#!/bin/bash
# Check html files using html-tidy.
#   This wrapper sets options suitable for posting to dreamwidth
#   and similar sites.  You might want a different set of defaults
#   for other use cases, although this is pretty generic except for
#   suppressing warnings for unescaped ampersands (which occur all
#   the time in query strings) and munging DW/LJ-specific-tags so
#   that they won't look like tags, because there doesn't seem to
#   be a reliable way of doing that in my version of tidy.

#   Ampersands are handled by escaping them wherever they occur, not
#   just in URLs -- that will of course fail if they were introducing
#   real entities, but we're only interested in the errors.

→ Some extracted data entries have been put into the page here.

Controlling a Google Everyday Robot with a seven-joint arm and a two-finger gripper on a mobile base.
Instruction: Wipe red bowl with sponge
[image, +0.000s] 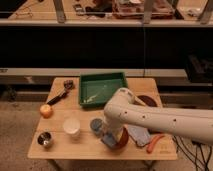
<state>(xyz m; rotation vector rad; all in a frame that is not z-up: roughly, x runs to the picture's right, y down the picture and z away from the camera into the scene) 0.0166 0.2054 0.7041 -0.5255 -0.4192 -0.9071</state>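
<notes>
The red bowl (121, 141) sits near the front edge of the wooden table (80, 150), mostly covered by my white arm, which reaches in from the right. My gripper (108, 139) is down at the bowl's left rim, shut on the light-blue sponge (106, 141), which presses against the bowl. Only the bowl's lower front edge shows.
A small round blue cup (96, 125) stands just left of the gripper, with a white cup (71, 126) further left. A steel cup (45, 139), an orange fruit (46, 110) and a dark brush (63, 92) lie left. A green tray (102, 89) is behind. A grey-blue pad (139, 134) and an orange stick (155, 143) lie right.
</notes>
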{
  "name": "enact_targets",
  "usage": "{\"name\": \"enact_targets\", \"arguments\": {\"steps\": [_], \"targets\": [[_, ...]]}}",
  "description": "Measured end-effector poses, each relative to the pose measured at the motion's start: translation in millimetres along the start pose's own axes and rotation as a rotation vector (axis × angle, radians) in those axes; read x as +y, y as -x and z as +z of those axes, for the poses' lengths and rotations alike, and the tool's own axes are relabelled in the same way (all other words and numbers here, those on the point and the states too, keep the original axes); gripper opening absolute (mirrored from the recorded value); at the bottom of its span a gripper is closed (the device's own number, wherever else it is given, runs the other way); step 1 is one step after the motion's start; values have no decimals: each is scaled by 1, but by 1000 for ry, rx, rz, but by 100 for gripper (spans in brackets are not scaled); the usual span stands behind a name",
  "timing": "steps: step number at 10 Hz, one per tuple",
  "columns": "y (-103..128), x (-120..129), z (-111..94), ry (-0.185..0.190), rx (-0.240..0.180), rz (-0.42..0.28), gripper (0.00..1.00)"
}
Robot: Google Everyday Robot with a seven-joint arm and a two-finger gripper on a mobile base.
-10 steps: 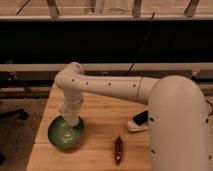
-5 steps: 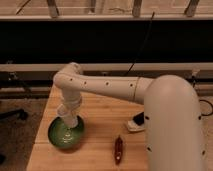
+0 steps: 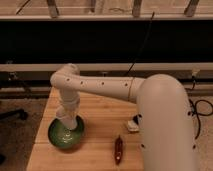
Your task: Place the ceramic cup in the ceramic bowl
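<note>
The green ceramic bowl (image 3: 65, 134) sits on the wooden table (image 3: 100, 115) near its front left. My gripper (image 3: 66, 121) hangs from the white arm (image 3: 100, 87) straight down over the bowl, its tip just inside the rim. A white shape at the gripper's tip may be the ceramic cup, but I cannot tell it apart from the white gripper. No cup stands anywhere else on the table.
A reddish-brown oblong object (image 3: 118, 149) lies at the front middle of the table. A white-and-black flat device (image 3: 133, 124) lies to the right, partly behind my arm's body. A dark chair base (image 3: 11, 115) stands on the floor to the left.
The gripper has moved slightly down and left, closer into the bowl. The bowl and the other objects have not moved.
</note>
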Motion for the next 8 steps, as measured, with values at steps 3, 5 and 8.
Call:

#   Since we need to shove the munged file through standard input,
#   the --gnu-emacs option doesn't do anything.  So we mung the
#   output to put them in file:line:column format

OPTIONS="--doctype auto --quote-ampersand yes \
	 --show-body-only yes --show-info no -q --gnu-emacs yes "

for f in $*; do
    sed -E -e 's/(<\/?)(user|lj|lj-cut|cut)/$1 $2/g' -e 's/&/&amp;/g' $1 \
	| tidy $OPTIONS 2>&1 >/dev/null \
	| sed   -e "s|^|${1}:|" -e "s/line //" -e 's/ column /:/' ;
done